# TASK OBJECTIVE
Among the lines below, count those with "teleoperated". Give only the number.

# THE INPUT
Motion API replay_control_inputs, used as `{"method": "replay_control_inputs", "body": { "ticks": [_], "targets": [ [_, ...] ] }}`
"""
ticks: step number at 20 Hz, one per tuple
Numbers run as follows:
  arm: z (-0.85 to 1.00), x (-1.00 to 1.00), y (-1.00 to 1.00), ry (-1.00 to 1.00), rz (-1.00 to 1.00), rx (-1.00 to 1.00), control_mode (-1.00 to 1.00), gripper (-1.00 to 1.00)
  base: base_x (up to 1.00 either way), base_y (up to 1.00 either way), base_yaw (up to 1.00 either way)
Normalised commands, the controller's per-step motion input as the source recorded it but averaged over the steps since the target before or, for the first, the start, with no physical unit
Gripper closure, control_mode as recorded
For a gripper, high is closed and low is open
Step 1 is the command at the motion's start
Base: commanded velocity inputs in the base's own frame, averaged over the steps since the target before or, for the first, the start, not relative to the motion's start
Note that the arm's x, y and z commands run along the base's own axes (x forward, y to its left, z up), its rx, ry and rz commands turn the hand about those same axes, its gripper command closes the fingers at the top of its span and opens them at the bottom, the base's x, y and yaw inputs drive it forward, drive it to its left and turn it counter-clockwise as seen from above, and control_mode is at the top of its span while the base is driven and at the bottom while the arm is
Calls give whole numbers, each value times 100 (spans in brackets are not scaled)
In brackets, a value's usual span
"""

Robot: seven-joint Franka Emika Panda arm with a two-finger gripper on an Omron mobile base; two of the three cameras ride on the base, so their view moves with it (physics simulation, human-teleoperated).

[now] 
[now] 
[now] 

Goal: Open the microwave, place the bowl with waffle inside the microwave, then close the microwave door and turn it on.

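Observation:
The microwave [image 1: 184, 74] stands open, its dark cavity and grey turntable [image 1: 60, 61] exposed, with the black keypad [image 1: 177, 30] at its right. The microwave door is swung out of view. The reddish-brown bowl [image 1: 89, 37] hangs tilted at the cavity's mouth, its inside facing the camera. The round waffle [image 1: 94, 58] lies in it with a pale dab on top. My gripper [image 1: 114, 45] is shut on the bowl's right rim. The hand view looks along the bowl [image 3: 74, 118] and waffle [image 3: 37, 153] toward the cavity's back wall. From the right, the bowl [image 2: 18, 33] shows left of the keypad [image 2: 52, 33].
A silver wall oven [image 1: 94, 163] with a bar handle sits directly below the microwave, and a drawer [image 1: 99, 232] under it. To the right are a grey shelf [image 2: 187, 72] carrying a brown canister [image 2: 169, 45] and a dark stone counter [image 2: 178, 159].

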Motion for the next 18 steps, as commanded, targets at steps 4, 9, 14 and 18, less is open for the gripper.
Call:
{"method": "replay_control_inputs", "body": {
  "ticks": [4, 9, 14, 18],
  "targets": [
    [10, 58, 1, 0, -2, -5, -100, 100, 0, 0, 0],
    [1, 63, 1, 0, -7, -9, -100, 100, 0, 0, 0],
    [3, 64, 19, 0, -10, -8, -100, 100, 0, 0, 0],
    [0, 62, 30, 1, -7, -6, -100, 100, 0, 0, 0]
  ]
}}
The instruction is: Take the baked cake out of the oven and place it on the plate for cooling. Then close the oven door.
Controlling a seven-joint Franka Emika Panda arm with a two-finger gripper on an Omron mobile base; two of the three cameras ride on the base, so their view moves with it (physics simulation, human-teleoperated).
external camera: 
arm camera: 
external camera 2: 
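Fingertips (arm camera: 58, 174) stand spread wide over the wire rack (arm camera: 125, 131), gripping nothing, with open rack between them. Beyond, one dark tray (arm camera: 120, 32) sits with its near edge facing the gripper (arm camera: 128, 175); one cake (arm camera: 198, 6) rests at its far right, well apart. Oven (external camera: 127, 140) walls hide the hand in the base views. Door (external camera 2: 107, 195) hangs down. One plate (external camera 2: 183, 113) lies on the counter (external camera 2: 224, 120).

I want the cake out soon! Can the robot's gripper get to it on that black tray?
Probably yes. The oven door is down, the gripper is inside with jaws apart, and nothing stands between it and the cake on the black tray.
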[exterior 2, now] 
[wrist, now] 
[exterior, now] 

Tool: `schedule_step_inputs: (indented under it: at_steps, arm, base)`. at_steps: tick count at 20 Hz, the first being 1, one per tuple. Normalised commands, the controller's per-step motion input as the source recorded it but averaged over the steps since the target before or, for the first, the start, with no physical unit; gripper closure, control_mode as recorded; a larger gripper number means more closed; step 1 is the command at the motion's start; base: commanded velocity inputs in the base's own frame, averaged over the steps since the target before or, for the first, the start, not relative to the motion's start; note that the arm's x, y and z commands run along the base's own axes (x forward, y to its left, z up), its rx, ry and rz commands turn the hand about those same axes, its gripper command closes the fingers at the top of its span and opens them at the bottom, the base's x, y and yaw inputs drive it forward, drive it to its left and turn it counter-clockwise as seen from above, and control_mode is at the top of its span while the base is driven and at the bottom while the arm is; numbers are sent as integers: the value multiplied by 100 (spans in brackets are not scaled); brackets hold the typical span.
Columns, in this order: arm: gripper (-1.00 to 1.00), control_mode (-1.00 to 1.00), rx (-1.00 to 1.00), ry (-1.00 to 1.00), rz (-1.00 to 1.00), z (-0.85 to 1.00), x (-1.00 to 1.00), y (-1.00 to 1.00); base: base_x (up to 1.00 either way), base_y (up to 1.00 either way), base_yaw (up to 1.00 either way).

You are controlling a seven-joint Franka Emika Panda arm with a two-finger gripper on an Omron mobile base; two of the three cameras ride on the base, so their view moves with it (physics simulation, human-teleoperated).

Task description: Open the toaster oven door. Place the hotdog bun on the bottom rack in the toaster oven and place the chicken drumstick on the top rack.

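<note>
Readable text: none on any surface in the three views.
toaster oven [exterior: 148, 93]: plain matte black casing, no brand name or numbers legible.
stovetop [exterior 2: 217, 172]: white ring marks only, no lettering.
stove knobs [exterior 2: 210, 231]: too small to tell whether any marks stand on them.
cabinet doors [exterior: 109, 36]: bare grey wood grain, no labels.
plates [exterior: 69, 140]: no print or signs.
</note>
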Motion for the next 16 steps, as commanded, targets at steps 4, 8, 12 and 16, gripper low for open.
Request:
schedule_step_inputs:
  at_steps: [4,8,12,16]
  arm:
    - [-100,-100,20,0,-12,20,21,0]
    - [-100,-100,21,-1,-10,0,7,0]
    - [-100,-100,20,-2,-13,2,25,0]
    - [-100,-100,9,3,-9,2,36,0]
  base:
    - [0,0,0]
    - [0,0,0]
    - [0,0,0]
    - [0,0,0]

# SOLUTION TO THIS EXERCISE
3